Dustbin of Demos: Vol I

The dustbin of history is where people, places, and things go when they are forgotten and marginalized. This is the fate of most metal demos: forgotten and ill-examined, a footnote to a career, launched or unlaunched. However, some of the greatest metal came in the form of unpromoted, almost-forgotten demo tapes. In this age, the demo tape is an endangered species, crowded out by worthless full-length albums from bands who would like to waste much more of our time listening to their music. This is not the realm of egostistic musicians nor reviewers who wish to fill up their unlimited space. In the dustbin of demos, few words are wasted. 


Dodskuggen - Dauden (demo)
Black metal from Norway

Dodskuggen is a one-man Norwegian act with reasonably clean production and performances. The tone of the recording itself is pretty good, but the music is a directionless sampler platter of black metal with rigid boundaries in style and songwriting that demonstrate that the parts are more imitations of various aesthetics than songs written with a purpose. Songs carry on with no progression nor direction, through aesthetic shifts without motifs nor themes to hold it together. Flavors on this sampler platter include death metally tremolo riffs over double bass, Norsecore, and keyboards. While at any one point, this sounds decent, it's a really unfulfilling listen. (Steve)

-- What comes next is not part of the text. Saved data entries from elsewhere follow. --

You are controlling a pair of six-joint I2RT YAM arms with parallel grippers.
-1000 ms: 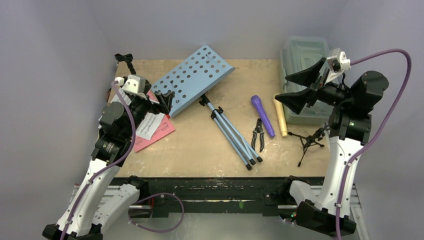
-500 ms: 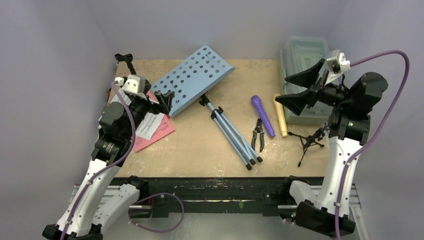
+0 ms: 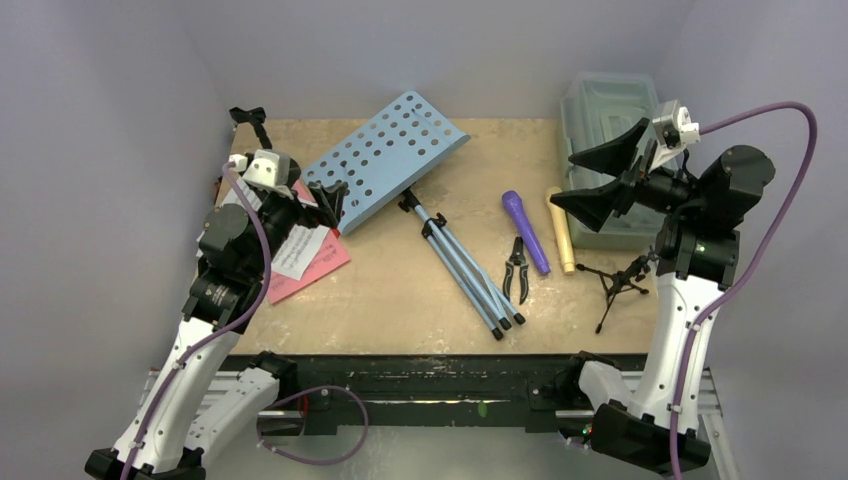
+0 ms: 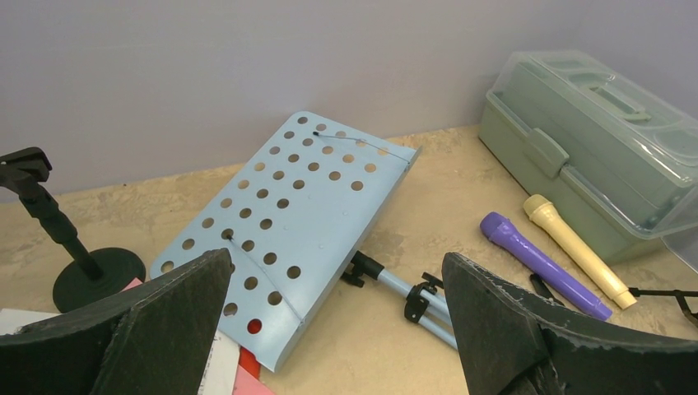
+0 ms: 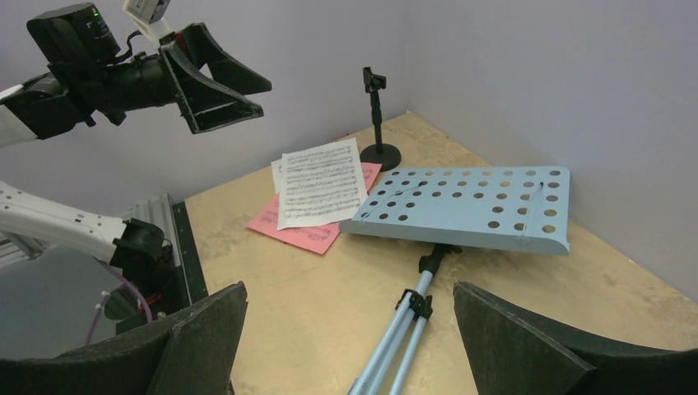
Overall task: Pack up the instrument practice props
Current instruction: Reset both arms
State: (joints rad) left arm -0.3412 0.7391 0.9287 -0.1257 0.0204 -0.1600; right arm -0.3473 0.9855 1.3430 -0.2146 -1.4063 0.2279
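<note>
The light-blue perforated music desk (image 3: 385, 155) lies tilted at the back of the table, its folded tripod legs (image 3: 465, 270) pointing toward the front. White and red sheet-music pages (image 3: 305, 255) lie left of it. A purple microphone (image 3: 526, 232) and a cream microphone (image 3: 561, 233) lie side by side at the right. The black mic tripod (image 3: 615, 285) lies near the right arm. A black round-base pole (image 3: 252, 122) stands in the back left corner. My left gripper (image 4: 336, 271) hovers open over the pages by the desk's near edge. My right gripper (image 5: 350, 296) is raised, open and empty, in front of the box.
A translucent grey-green plastic box (image 3: 610, 120) with its lid shut stands at the back right. A small black hinged clip (image 3: 516, 268) lies between the tripod legs and the purple microphone. Walls close in the table at the left, back and right.
</note>
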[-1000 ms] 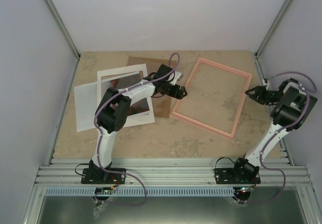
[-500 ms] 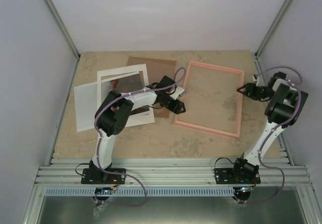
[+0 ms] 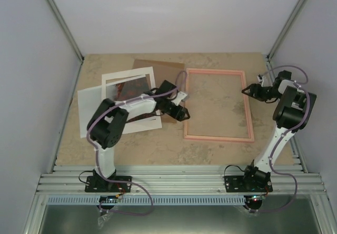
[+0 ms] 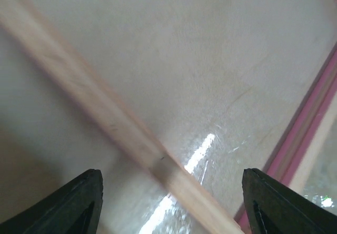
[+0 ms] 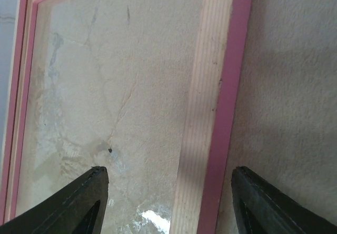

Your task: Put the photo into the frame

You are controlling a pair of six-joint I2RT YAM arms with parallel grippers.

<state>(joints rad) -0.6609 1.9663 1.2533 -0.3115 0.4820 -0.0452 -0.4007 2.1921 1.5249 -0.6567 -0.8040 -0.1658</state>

Thy Funeral Judas - We Are Legion! (demo)
Black metal from El Salvador

I first heard of this band when news broke of the death of their bassist "A. Darkthrone" in 2012. Survived by guitarists E. Judas and War D.B, vocalist M. Funeral, and drummer T. Conqueror recently completed their first release since, a three-track (plus intro and outro) demo called We Are Legion! - a bestial horseradish of a release that lacks both the meat to substantiate it and the fiber to digest it. A nondescript, ghostly whisper or trebly guitars finds little to sweep along in its wind of harshness, leaving this demo harsh and bare in its almost-raw black metal form. Fizzing tremolo guitars meet two-speed kick-snare drumming and go nowhere at moderate tempos. Simply put, this is a cult black metal demo that nobody praises for musical reasons. This is F-rate black metal impersonation. (Steve)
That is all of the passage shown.